##### RECORD EXTRACTS #####

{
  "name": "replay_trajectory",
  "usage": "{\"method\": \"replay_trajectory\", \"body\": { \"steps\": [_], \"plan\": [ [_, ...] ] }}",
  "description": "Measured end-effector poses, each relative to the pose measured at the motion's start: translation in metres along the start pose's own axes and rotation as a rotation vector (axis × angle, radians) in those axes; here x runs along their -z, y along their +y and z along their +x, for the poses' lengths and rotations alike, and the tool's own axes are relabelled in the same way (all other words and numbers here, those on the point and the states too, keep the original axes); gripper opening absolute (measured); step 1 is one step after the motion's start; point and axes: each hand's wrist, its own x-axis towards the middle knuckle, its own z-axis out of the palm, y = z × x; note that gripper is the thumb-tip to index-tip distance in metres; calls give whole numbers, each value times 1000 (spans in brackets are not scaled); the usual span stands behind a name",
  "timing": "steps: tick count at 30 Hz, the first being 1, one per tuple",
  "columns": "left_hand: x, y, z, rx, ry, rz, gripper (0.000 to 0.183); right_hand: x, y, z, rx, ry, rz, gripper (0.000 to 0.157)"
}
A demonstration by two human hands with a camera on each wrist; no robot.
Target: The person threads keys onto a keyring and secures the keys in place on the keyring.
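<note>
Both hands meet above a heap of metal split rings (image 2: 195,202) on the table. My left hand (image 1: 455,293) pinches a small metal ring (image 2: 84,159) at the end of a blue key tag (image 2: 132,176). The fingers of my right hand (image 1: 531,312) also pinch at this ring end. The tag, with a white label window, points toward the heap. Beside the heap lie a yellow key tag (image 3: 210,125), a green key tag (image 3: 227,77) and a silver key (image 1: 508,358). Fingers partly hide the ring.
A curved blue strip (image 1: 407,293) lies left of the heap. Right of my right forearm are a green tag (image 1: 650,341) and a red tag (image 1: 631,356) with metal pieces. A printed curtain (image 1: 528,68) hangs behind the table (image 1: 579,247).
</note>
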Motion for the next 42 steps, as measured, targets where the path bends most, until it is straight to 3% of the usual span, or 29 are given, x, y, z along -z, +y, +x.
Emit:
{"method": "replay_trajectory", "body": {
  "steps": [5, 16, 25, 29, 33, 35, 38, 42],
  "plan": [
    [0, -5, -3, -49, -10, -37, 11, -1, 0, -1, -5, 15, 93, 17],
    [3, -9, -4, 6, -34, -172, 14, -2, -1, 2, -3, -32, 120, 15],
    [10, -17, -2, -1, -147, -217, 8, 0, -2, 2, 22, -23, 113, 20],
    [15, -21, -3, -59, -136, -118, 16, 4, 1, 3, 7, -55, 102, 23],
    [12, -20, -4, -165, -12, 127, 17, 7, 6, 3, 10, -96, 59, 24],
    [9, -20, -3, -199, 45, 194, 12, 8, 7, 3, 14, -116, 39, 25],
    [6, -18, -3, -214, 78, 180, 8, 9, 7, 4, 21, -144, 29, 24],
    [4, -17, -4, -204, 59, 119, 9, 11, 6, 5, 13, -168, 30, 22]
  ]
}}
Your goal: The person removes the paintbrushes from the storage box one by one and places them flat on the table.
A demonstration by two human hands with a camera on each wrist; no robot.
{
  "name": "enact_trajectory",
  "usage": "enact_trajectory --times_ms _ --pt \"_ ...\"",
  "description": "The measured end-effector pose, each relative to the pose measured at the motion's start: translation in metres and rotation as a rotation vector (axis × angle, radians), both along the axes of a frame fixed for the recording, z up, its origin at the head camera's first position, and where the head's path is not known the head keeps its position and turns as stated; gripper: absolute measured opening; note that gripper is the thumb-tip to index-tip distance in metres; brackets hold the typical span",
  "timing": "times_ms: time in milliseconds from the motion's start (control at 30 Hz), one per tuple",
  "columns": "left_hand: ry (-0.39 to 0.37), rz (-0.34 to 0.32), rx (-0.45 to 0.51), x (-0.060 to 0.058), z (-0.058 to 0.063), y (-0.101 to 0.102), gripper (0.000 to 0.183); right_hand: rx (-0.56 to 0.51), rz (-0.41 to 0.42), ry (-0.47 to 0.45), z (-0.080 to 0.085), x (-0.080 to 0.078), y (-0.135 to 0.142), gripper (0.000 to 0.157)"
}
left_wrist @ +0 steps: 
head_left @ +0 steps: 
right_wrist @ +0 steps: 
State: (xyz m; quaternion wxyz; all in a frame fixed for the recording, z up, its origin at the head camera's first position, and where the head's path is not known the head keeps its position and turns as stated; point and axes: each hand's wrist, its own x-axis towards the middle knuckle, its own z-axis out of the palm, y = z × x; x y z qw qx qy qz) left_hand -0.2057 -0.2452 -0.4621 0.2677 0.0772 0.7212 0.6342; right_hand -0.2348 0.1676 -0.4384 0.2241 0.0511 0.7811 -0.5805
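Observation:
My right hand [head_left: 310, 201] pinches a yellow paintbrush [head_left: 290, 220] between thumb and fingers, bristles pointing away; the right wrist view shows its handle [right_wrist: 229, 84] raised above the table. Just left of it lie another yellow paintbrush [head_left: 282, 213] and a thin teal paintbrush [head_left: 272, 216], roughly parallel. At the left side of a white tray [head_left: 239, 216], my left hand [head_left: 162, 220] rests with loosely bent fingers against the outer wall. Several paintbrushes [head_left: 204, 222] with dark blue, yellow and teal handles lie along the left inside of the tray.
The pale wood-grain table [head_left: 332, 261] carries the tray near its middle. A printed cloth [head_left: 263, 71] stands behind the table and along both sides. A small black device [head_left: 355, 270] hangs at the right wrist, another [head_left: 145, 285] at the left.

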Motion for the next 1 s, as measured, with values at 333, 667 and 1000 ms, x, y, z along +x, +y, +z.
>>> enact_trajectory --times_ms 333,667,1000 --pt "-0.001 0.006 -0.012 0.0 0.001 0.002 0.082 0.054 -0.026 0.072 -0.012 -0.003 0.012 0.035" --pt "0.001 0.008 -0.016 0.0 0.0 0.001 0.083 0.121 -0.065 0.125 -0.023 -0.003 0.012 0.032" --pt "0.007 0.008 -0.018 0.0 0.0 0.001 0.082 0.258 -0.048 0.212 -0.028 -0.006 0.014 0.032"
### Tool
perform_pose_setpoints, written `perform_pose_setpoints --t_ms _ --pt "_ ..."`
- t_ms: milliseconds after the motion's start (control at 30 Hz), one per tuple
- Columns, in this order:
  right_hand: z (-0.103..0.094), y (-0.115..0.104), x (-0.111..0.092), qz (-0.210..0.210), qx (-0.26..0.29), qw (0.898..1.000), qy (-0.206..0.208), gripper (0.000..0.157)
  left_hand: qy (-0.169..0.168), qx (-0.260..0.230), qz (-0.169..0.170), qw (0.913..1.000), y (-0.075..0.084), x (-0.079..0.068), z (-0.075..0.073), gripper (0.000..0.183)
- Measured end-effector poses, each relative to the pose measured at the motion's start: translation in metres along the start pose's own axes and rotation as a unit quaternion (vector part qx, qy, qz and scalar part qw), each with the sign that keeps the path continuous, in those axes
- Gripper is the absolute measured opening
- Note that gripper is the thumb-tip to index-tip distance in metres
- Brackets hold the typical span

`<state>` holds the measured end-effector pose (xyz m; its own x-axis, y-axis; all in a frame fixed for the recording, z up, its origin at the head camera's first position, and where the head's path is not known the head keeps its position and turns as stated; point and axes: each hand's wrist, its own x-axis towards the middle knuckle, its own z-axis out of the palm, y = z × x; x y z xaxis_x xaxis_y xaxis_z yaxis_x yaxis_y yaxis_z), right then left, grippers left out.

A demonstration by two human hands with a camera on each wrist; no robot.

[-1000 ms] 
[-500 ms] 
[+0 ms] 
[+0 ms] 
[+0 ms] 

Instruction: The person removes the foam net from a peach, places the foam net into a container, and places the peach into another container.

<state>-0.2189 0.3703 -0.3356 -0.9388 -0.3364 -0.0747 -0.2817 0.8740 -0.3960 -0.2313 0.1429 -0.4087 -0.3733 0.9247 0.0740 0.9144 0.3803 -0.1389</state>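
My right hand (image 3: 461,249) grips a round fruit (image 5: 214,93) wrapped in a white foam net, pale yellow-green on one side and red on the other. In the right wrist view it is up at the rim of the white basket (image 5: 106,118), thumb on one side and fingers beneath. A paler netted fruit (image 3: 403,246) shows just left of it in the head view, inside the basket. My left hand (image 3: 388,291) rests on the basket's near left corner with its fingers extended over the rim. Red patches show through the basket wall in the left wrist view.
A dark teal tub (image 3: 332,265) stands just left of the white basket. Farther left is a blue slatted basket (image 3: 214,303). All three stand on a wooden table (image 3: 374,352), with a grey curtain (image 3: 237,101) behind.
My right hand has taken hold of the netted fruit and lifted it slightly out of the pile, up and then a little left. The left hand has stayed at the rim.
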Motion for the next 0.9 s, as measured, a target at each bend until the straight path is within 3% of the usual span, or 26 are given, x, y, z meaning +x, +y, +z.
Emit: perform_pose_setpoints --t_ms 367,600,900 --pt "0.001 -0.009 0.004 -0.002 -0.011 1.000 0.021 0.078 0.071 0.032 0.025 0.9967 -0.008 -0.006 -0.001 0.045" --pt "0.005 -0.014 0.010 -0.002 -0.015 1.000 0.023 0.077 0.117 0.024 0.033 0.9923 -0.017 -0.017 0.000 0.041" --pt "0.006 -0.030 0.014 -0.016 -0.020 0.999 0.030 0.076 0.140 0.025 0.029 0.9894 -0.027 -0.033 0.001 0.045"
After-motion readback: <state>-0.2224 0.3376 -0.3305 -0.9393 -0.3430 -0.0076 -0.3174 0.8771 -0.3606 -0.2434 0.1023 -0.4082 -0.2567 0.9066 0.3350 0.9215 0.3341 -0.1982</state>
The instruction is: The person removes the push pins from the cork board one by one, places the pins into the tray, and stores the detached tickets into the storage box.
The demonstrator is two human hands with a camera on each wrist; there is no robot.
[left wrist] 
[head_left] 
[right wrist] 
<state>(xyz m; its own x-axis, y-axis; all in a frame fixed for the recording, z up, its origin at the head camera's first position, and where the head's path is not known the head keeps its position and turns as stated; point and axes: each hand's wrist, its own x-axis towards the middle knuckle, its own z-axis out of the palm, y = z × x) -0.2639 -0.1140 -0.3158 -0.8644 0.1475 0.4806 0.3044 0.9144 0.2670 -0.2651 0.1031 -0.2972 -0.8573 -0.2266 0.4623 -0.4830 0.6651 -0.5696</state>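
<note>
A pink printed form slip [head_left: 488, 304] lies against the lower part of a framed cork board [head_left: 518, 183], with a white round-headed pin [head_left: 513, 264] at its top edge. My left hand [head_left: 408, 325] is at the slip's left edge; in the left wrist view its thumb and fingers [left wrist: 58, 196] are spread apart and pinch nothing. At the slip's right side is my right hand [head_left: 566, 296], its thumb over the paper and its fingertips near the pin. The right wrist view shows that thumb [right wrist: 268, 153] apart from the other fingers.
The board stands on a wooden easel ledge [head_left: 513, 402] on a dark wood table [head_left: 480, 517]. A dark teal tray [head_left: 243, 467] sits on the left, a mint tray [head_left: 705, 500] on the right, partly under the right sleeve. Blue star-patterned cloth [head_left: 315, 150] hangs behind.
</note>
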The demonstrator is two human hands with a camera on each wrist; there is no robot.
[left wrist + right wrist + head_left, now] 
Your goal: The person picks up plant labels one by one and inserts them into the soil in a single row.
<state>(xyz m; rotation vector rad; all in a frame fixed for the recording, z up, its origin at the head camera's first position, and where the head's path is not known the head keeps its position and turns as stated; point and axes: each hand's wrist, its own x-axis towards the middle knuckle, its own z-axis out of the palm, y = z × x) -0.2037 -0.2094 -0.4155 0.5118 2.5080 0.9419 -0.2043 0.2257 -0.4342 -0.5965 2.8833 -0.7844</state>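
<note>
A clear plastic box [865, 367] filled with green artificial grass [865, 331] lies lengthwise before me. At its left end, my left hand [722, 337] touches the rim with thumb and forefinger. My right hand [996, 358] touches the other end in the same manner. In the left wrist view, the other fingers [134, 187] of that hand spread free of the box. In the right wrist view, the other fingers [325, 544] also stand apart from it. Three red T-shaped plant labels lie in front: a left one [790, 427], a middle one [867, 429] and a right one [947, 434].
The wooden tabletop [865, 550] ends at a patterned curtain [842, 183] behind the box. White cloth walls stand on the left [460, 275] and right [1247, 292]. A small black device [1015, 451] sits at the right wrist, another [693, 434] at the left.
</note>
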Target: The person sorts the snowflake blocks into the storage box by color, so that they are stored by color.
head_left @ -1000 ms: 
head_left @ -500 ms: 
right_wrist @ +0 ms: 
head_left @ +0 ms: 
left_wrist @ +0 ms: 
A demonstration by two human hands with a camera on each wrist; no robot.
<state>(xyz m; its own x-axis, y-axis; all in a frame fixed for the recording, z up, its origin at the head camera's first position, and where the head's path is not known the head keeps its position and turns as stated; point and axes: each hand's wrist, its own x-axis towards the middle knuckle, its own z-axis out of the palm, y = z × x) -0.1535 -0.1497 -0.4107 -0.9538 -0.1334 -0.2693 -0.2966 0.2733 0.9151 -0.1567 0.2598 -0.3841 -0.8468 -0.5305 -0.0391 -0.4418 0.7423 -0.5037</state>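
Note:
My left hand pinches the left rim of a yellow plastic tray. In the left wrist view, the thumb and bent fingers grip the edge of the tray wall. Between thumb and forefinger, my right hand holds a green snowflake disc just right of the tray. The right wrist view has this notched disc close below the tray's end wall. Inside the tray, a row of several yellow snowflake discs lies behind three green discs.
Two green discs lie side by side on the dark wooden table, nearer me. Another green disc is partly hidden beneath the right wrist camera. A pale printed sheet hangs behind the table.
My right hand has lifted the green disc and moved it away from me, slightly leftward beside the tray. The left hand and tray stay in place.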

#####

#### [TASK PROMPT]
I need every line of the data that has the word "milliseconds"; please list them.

#### [OUTPUT OF THE TASK]
  "timing": "times_ms: time in milliseconds from the motion's start (control at 30 Hz), one per tuple",
- t_ms: milliseconds after the motion's start (control at 30 Hz), one per tuple

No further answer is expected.